La rateizzazione della buonuscita è incostituzionale? È quanto si chiede il Tar Lazio, sez. III-quater che, con ordinanza n. 6223/2022, ha sottoposto al giudizio della Consulta le norme che stabiliscono che l’Amministrazione deve dilazionare e rateizzare le somme dovute al pubblico dipendente dopo la cessazione del servizio.
Com’è noto, chi va in pensione non prende subito il TFS (la cosiddetta “buonuscita”), ma deve aspettare vari anni per vedersi liquidare le somme (piuttosto importanti) che gli sono dovute (da un minimo di 12 fino a 24 mesi).
Si aggiunga che mi riferisco solo alla prima rata.

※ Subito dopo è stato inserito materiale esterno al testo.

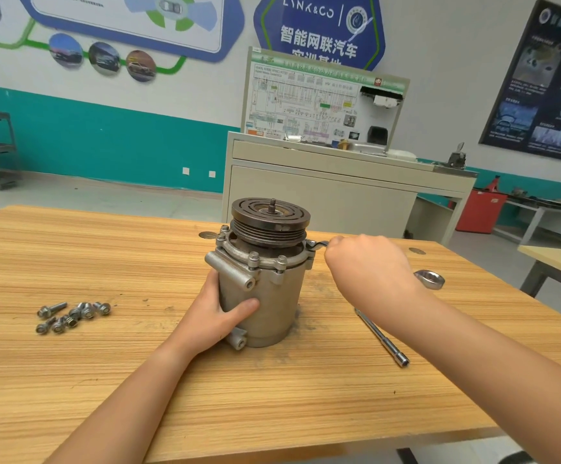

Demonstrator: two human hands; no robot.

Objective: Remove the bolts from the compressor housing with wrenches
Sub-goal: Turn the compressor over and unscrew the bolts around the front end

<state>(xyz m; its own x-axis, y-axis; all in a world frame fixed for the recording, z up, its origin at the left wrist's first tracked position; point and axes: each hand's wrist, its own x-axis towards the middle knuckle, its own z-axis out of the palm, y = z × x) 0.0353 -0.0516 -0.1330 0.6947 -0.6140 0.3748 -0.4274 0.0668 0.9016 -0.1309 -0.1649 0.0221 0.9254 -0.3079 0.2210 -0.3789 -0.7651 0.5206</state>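
The compressor (265, 296) stands upright mid-counter (105, 380). The left hand (215, 316) steadies it, fingers (244, 305) wrapped round the body. The right hand (369, 272) is closed over a wrench (316, 244) whose head meets the flange's right edge, with the shaft running rightward. The bolt there is hidden behind the pulley (270, 217), and the right fingers curl out of sight.

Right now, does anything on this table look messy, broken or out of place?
Nothing looks broken. Loose bolts lie in an untidy cluster left of the compressor, and dark grime smudges the table beside its base. Both fit a job in progress.
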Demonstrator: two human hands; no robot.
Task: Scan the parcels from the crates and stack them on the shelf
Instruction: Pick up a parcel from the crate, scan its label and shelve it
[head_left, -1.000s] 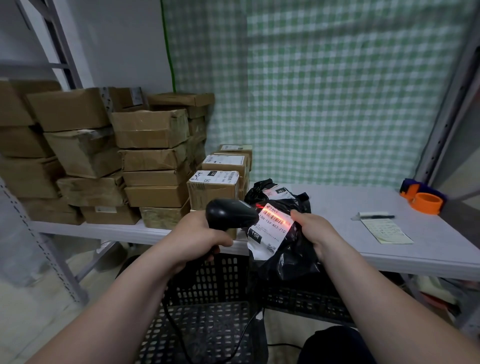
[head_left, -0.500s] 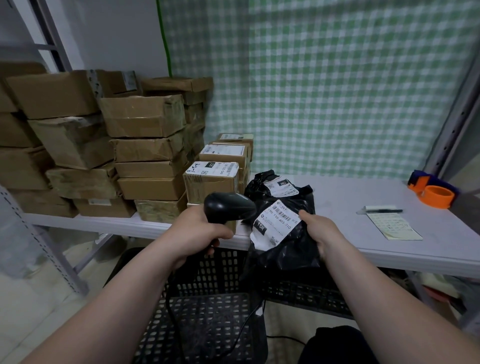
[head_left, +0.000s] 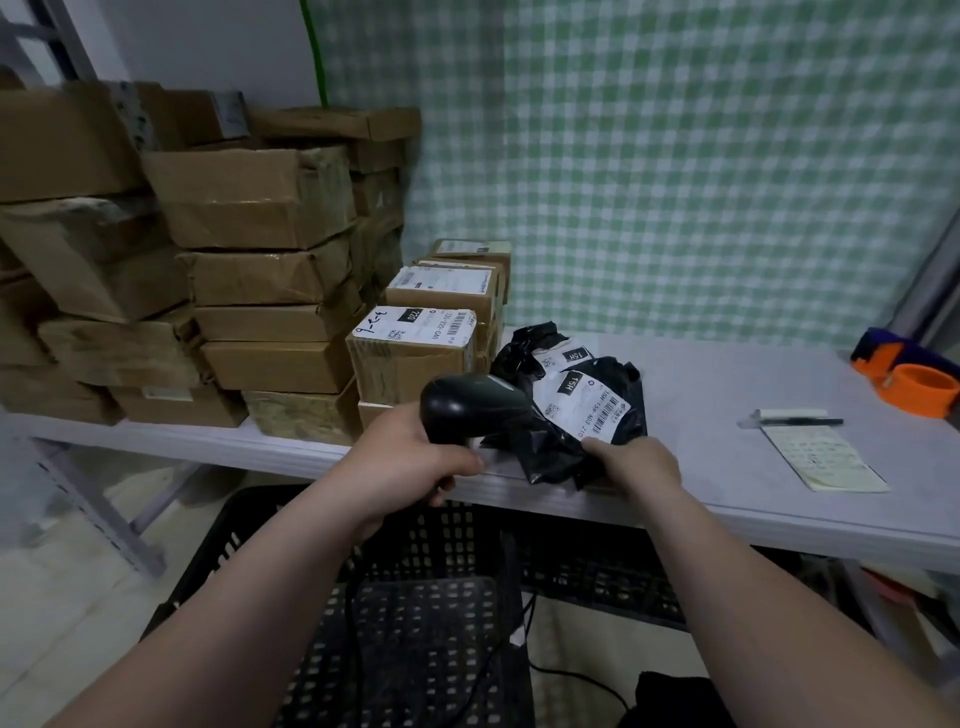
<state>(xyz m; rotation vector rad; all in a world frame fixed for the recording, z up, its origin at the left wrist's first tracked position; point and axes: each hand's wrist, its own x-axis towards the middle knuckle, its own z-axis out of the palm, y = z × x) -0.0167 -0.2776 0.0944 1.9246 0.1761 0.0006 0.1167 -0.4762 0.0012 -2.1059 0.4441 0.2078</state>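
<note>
My left hand (head_left: 405, 460) grips a black barcode scanner (head_left: 470, 408) just over the front edge of the white shelf (head_left: 727, 499). My right hand (head_left: 634, 462) holds the near edge of a black plastic parcel (head_left: 566, 441) with a white label, which lies on the shelf. A second black bagged parcel (head_left: 530, 348) lies right behind it. Below me stands a black perforated crate (head_left: 415, 623); the scanner's cable hangs into it.
Stacks of brown cardboard boxes (head_left: 249, 270) fill the shelf's left side, with labelled boxes (head_left: 415, 348) next to the bags. A notepad (head_left: 821, 457), a pen (head_left: 800, 422) and an orange tape dispenser (head_left: 914, 382) lie at the right. A green checked curtain hangs behind.
The red scan light on the label has gone out. My right hand carried the black parcel forward and laid it on the shelf in front of the other bag; the scanner moved little.
</note>
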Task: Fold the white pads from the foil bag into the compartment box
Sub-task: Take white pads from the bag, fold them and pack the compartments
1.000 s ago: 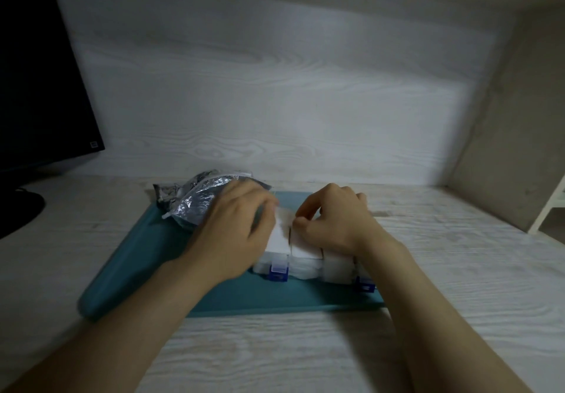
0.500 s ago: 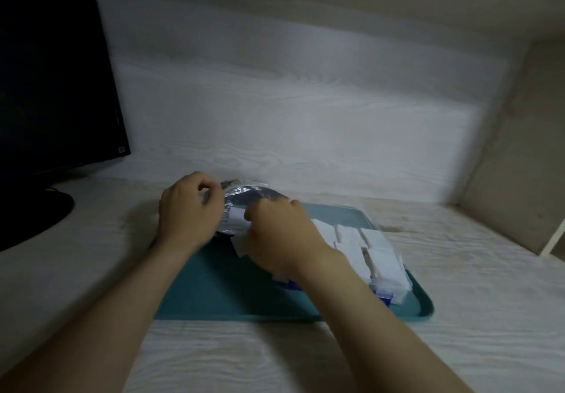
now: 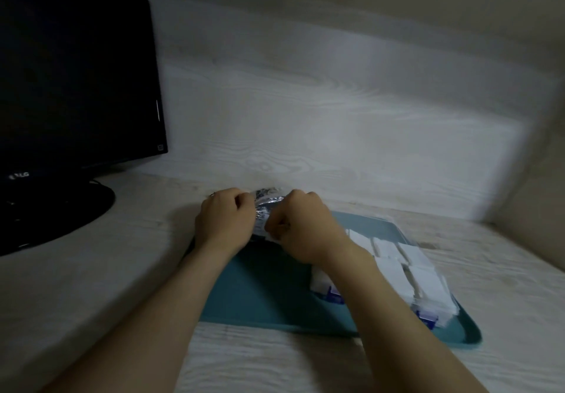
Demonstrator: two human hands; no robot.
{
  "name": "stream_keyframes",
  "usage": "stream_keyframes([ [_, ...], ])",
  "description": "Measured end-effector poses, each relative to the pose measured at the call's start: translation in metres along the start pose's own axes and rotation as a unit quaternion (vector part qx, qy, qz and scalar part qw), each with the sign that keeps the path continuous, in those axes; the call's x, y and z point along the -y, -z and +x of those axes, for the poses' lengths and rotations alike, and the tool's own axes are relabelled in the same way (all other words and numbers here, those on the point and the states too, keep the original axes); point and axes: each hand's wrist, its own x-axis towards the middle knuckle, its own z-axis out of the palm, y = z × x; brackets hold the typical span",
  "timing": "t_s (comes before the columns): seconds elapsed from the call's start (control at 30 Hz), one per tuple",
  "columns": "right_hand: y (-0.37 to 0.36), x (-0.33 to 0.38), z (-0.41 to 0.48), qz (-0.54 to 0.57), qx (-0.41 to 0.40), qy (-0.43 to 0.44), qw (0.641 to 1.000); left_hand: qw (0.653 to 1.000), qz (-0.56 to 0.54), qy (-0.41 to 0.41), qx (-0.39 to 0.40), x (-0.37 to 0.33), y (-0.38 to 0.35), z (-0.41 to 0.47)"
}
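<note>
A dark monitor (image 3: 73,71) stands on a pale wood-grain desk (image 3: 91,285) against a matching wall (image 3: 305,102).

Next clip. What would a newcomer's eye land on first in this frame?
Both hands meet at the far left corner of the teal tray: the left hand grips the foil bag while the right hand pinches a white pad at its mouth. On the tray's right side sits the compartment box, holding white pads. A dark monitor looms at the left.
</note>
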Motion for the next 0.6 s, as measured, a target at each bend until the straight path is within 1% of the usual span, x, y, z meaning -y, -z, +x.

Il trattamento di fine servizio viene (o meglio dovrebbe essere) corrisposto al termine del servizio.
Con una serie di leggi succedutesi nel tempo, però, si è stabilito di ritardare sempre di più la corresponsione del TFS, fino a prevederne addirittura la liquidazione anche in 3 rate, senza neppure stabilire precisamente quando sarà versata l’ultima rata.
È questo il motivo che ha indotto un dipendente pubblico (si trattava di un funzionario di polizia) a rivolgersi al Tar Lazio, sostenendo l’incostituzionalità della normativa in questione.
È del tutto pacifico in giurisprudenza che il trattamento di fine rapporto o buonuscita ha natura di retribuzione differita.
Vale a dire che il datore di lavoro (pubblico o privato) non corrisponde interamente al dipendente la retribuzione cui avrebbe diritto, ma ne accantona una parte che verrà liquidata solo all’atto della cessazione del rapporto.
Ovviamente, proprio perché si tratta di una parte della retribuzione, l’indennità che verrà poi corrisposta varierà a seconda dello stipendio percepito e della durata del servizio.
Il Tar ha osservato che poiché l’art. 36 della Costituzione stabilisce che il lavoratore ha diritto ad una retribuzione proporzionata alla qualità e quantità del suo lavoro (e in ogni caso sufficiente ad assicurare e a sé ed alla sua famiglia una esistenza libera e dignitosa), la retribuzione non deve perdere il suo collegamento con la prestazione lavorativa, anche con riguardo alla tempestività della sua corresponsione.
“Ciò a maggior ragione se si considera che, notoriamente, il lavoratore, sia pubblico che privato, specie se in età avanzata, in molti casi si propone – proprio attraverso l’integrale e immediata percezione di detto trattamento – di recuperare una somma già spesa o in via di erogazione per le principali necessità di vita, ovvero di fronteggiare o adempiere in modo definitivo ad impegni finanziari già assunti, magari da tempo.” (pensiamo al caso di un mutuo contratto per acquistare la casa di abitazione per sé o per un proprio figlio).
Per queste ragioni, il Tar Lazio ha disposto la sospensione del processo e la trasmissione degli atti alla Corte Costituzionale affinché si pronunci sulla legittimità costituzionale degli artt. 3, comma 2, del d.l. 79/1997 e 12, comma 7, del d.l. 78/2010, per contrasto con l’art. 36 della Costituzione.